ACTIVITY: Which lines in the records below contain the word "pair"? Copy each one.

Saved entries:
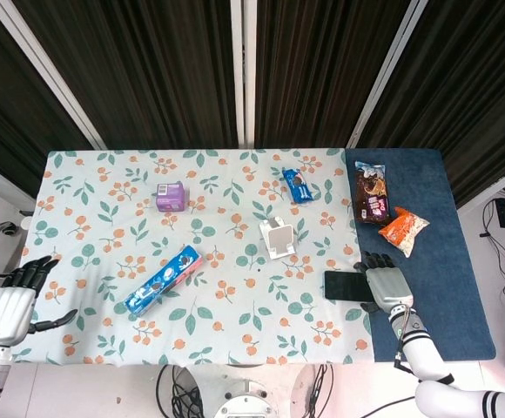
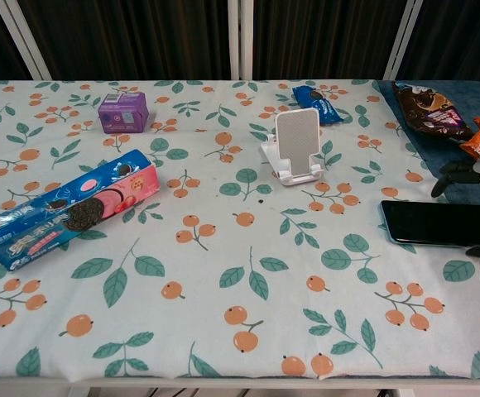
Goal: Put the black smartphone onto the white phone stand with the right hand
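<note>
The black smartphone (image 1: 346, 286) (image 2: 439, 223) lies flat on the table near its right side, where the floral cloth meets the blue mat. My right hand (image 1: 384, 284) (image 2: 474, 186) hovers over the phone's right end, fingers spread and curved, holding nothing. The white phone stand (image 1: 277, 238) (image 2: 296, 145) stands upright near the table's middle, up and left of the phone, with nothing on it. My left hand (image 1: 10, 304) hangs open off the table's left edge.
A blue and pink cookie pack (image 1: 163, 279) (image 2: 66, 207) lies front left. A purple box (image 1: 170, 196) (image 2: 123, 112) sits at the back. A blue snack packet (image 1: 297, 185) is behind the stand. Brown (image 1: 373, 196) and orange (image 1: 403, 231) packets lie on the blue mat (image 1: 444, 261).
</note>
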`<action>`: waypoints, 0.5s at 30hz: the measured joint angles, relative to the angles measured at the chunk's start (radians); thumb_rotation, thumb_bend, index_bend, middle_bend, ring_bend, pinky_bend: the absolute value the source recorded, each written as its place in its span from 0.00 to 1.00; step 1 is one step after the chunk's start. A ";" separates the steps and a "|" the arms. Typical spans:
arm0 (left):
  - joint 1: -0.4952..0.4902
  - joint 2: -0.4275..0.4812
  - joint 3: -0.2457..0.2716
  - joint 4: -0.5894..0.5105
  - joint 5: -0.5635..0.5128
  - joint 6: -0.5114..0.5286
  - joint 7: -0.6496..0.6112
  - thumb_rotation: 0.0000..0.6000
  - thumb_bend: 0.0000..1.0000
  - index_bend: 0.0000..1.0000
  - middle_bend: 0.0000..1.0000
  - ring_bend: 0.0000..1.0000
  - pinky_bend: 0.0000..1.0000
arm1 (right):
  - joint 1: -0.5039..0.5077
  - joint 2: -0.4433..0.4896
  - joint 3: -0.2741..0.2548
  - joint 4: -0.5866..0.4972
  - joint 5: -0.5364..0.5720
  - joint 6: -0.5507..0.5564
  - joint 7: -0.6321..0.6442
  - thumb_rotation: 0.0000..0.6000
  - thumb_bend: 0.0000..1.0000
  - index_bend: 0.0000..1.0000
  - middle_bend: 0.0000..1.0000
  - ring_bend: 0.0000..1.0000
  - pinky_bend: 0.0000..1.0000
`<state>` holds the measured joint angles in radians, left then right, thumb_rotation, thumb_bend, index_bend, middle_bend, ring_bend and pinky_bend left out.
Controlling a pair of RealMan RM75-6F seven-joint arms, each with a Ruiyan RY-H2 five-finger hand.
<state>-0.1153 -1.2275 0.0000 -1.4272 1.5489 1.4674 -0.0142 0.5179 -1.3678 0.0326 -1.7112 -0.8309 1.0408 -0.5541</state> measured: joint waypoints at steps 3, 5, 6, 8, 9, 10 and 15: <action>0.001 0.000 0.002 0.001 0.001 -0.001 -0.002 0.49 0.10 0.12 0.12 0.12 0.21 | 0.002 -0.002 -0.002 0.002 0.004 -0.001 0.000 1.00 0.16 0.22 0.00 0.00 0.00; 0.001 0.000 0.004 0.002 0.007 0.001 -0.004 0.50 0.10 0.12 0.12 0.12 0.21 | 0.004 -0.003 -0.004 0.004 0.005 -0.001 -0.003 1.00 0.17 0.22 0.00 0.00 0.00; 0.001 0.001 0.004 0.002 0.009 0.003 -0.005 0.50 0.10 0.12 0.12 0.12 0.21 | 0.005 -0.004 -0.005 0.005 0.006 -0.002 -0.004 1.00 0.17 0.22 0.00 0.00 0.00; 0.000 0.001 0.005 0.002 0.012 0.003 -0.006 0.51 0.10 0.12 0.12 0.12 0.21 | 0.007 -0.006 -0.006 0.006 0.010 -0.003 -0.005 1.00 0.17 0.22 0.00 0.00 0.00; 0.000 0.000 0.005 0.002 0.012 0.003 -0.006 0.51 0.10 0.12 0.12 0.12 0.21 | 0.008 -0.007 -0.006 0.007 0.013 -0.004 -0.006 1.00 0.18 0.23 0.00 0.00 0.00; -0.001 0.000 0.005 0.002 0.012 0.002 -0.006 0.51 0.10 0.12 0.12 0.12 0.21 | 0.009 -0.008 -0.006 0.008 0.014 -0.004 -0.006 1.00 0.18 0.24 0.00 0.00 0.00; -0.002 -0.001 0.005 0.003 0.007 -0.005 -0.005 0.50 0.10 0.12 0.12 0.12 0.21 | 0.009 -0.009 -0.004 0.008 0.013 -0.002 0.007 1.00 0.18 0.33 0.00 0.00 0.00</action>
<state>-0.1169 -1.2286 0.0047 -1.4245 1.5557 1.4627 -0.0193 0.5266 -1.3772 0.0284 -1.7032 -0.8179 1.0385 -0.5468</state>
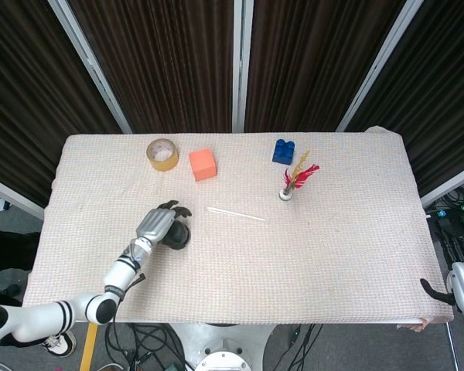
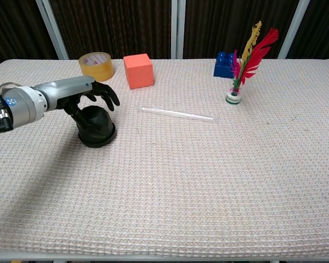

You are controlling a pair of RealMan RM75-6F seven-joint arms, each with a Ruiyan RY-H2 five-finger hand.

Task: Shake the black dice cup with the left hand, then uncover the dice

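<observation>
The black dice cup [image 2: 96,127] stands mouth-down on the table cloth at the left [image 1: 178,236]. No dice show. My left hand [image 2: 83,94] hovers just over the cup's top, fingers [image 2: 107,96] spread and pointing right, not wrapped round the cup. In the head view the same left hand [image 1: 158,224] covers the cup's left side. Whether the thumb touches the cup's far side I cannot tell. Of my right arm only a white part with a black tip [image 1: 448,287] shows at the lower right edge, beside the table.
At the back lie a tape roll [image 2: 96,65], an orange cube [image 2: 139,70] and a blue brick [image 2: 223,63]. A feather shuttlecock [image 2: 242,66] stands at the right. A clear thin rod [image 2: 177,113] lies right of the cup.
</observation>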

THE ANSWER:
Controlling a pair of RealMan RM75-6F seven-joint arms, each with a Ruiyan RY-H2 five-finger hand.
You are controlling a pair of RealMan RM75-6F seven-joint arms, each with a Ruiyan RY-H2 five-finger hand.

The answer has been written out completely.